Fans of the new Fox medical drama Doc have officially met an entirely new Dr. TJ Coleman (Patrick Walker).

This week’s episode delved into the backstory between Dr. Amy Larsen and Dr. TJ Coleman, as well as a moment that Walker said changes the entire trajectory of his character’s life.

The evolution of Dr. TJ Coleman

“In a way, you almost watch him grow up, from being like a little kid doctor to a big boy doctor, in a way, because when we first meet him, he gets reprimanded within the first interaction he has with Amy,” Walker said in a recent interview with Blavity’s Shadow and Act before the finale. “You’re watching him essentially make a mistake, like the way that he goes about dealing with his patients, and she has to correct him on that.”

He added, “I mean, Episode 3, he almost kills the patient. So it’s like, very early on, we’re watching him make mistakes and then as we finish Episode 3, you kind of watch him get some courage and kind of earn his stripes as it pertains to the other doctors. … In Episode 4, you watch him go against the military and kind of watch him develop bravery through time, all the way until we get to these latter episodes. I feel like the evolution is very interesting. We’re watching him grow up within his first year of being a doctor.”

What is the big reveal that happened in Episode 9?

In the latest episode of Doc, viewers learn that TJ and Amy actually have a past — one in which she saves his life on a plane when he was a child, planting the seed that would ultimately bloom into him becoming a doctor himself.

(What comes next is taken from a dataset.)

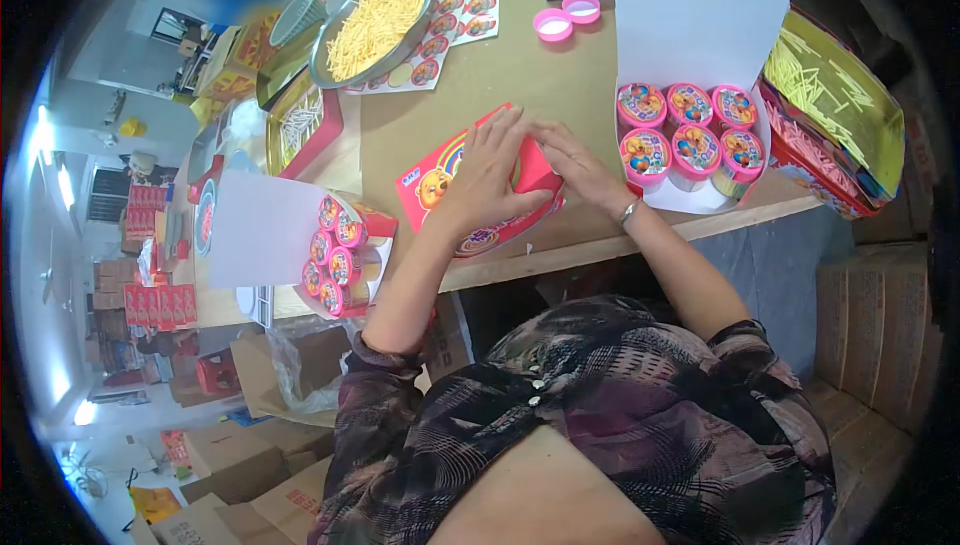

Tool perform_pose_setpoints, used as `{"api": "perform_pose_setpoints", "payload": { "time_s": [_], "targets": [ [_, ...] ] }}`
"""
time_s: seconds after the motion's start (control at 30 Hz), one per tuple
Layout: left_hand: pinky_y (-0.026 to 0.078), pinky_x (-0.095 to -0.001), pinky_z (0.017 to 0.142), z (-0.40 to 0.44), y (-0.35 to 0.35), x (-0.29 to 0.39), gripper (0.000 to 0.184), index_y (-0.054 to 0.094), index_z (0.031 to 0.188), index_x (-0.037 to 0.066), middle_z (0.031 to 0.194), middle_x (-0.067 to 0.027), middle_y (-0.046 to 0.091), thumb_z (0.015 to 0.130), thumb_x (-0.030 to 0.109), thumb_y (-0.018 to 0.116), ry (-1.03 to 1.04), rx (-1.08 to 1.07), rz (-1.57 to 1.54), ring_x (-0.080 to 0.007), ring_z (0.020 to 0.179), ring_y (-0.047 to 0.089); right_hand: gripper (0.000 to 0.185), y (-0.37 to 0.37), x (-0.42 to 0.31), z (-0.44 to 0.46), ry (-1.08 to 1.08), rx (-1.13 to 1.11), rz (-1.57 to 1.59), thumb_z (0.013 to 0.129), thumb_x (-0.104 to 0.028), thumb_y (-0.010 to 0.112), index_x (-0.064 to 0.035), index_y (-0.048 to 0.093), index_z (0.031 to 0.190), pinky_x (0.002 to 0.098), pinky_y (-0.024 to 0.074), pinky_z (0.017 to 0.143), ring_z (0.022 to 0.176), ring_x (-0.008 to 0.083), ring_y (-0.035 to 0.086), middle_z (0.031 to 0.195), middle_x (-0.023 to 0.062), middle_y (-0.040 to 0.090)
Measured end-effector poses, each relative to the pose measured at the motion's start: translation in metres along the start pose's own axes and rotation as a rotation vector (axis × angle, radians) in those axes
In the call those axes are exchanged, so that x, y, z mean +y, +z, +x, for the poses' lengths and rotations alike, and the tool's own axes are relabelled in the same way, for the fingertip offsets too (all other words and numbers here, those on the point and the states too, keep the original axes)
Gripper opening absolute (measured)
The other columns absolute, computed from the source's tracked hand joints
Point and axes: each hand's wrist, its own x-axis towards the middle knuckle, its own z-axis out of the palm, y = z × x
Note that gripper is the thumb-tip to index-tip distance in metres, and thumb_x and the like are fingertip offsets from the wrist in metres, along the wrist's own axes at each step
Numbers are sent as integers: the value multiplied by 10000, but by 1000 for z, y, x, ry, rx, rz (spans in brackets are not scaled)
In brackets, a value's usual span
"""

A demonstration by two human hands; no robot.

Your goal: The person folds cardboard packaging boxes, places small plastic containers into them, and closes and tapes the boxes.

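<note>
Head camera: near the front edge of the table (570,70), your left hand (492,170) spreads over the red box (436,188); your right hand (578,163), fingers together, touches its end. Likely light, crushable card, best held by both ends.

Tube lights (66,186) glare at far left, a dark window (105,195) close by, cartons (878,335) stacked right!
</note>
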Motion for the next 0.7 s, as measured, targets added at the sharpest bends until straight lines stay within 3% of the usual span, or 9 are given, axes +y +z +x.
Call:
{"api": "perform_pose_setpoints", "payload": {
  "time_s": [0.13, 0.33, 0.47, 0.63, 0.7],
  "targets": [
    [273, -555, 1072, -11, 0, -1, 860, 312, 1456, 90, 1501, -213, 278, 740, 384, 688, 103, -118, 323, -413, 1372, 268, 414, -2, -9, -1, 166, -45, 85, 962, -179, 425, -26, 491, 1341, 320, 323, 1058, 1228, 238, 437, 1351, 125, 455],
    [231, -587, 1084, -19, 13, 7, 832, 283, 1466, 57, 1524, -219, 239, 802, 431, 617, 92, -123, 444, -406, 1416, 198, 440, 12, 2, -2, 115, 24, 47, 967, -178, 412, -14, 446, 1374, 321, 316, 1070, 1240, 249, 433, 1376, 131, 442],
    [210, -595, 1092, -20, 23, 6, 855, 275, 1467, 39, 1527, -222, 235, 804, 460, 614, 57, -67, 462, -403, 1429, 168, 461, 36, -12, -11, 342, 355, 571, 966, -161, 404, 11, 407, 1394, 319, 311, 1078, 1278, 257, 412, 1429, 140, 398],
    [208, -540, 1103, -21, 22, 6, 888, 241, 1476, 9, 1543, -221, 193, 835, 522, 580, 49, -90, 485, -381, 1430, 170, 487, 23, -21, -20, 220, 101, 118, 955, -139, 413, 26, 371, 1411, 321, 299, 1090, 1322, 263, 377, 1470, 149, 354],
    [197, -539, 1103, -25, 20, 0, 883, 282, 1473, 41, 1534, -220, 215, 822, 557, 580, 103, -68, 403, -406, 1420, 176, 494, 24, -30, -18, 201, 65, 59, 949, -134, 419, 26, 368, 1413, 322, 297, 1091, 1325, 265, 375, 1465, 153, 361]
  ]
}}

“As an audience member, I think that the way we introduce how TJ and Amy know each other is brilliant. I like the fact that she saved his life on an airplane because he went scuba diving and then got on the plane the same or the next day — knowing about what that does to the body, I think that’s very interesting,” Walker said.

“I think it’s very interesting, and the main part of that being, knowing that this moment that she saved his life … he’s inspired by this woman enough to go and live his life differently beyond that moment,” he continued. “It’s actually similar to A Raisin in the Sun, the main character, she talks about watching this little boy fall down a hill and crack his head, and then the way that somebody was able to stitch up his head and save his life, like, how she was so moved by that. I was inspired by that with TJ, where he saw this woman save his life, and then he went into a life of service to save others on the battlefield and is now in a hospital. I think that revelation for myself, and the audience is really beautiful, and it all makes sense. It makes sense why he would be on Amy’s side. It makes sense why he will fight for her. It makes sense in Episode 1, when everybody was talking crazy about her, that he was the one to stand up to the people who were above him because ‘nobody’s gonna talk bad about the woman that saved my life and that inspired me to be a doctor.’”

How fans will get a peek inside Dr. TJ Coleman’s diary

Audiences only witnessed TJ in scrubs until the latest episode of Doc, something Walker said is significant in portraying his character as finally standing on his own two feet.

“The whole season he’s paired with other doctors. He’s supporting Amy. It’s very much like him aiding someone else,” Walker said. “So it feels like, in this episode, we get a chance to watch him as a civilian. He’s not on the clock. You get a chance to watch a young man, who has all this knowledge and who is not on the clock, trying to figure out how he’s going to save the life of his father — and going about it as a doctor, but also going about it purely as a son.”

He added, “Watching those parts of him where he’s just a son to a father that he loves. A big part of what we get in this episode, also, [is that] he doesn’t have to follow those same rules. He’s just a civilian. There’s nothing special about this moment. He can get a little rowdy just like everyone else can get a little rowdy. He can feel the emotions, just like everybody else feels emotions. Because, being a doctor, he can’t access those things on a day-to-day basis. So now it’s like, OK, when he looks at that monitor and he sees the thing that he thinks is cancer, he can actually take that in and really feel that. Because this is, number one, his father. Number two, there’s a bit more freedom because I got my Chuck Taylors and white button-up instead of having my white lab coat on.”

The Season 1 finale of Doc premieres on Tuesday, March 18, at 9 p.m. ET/PT on Fox.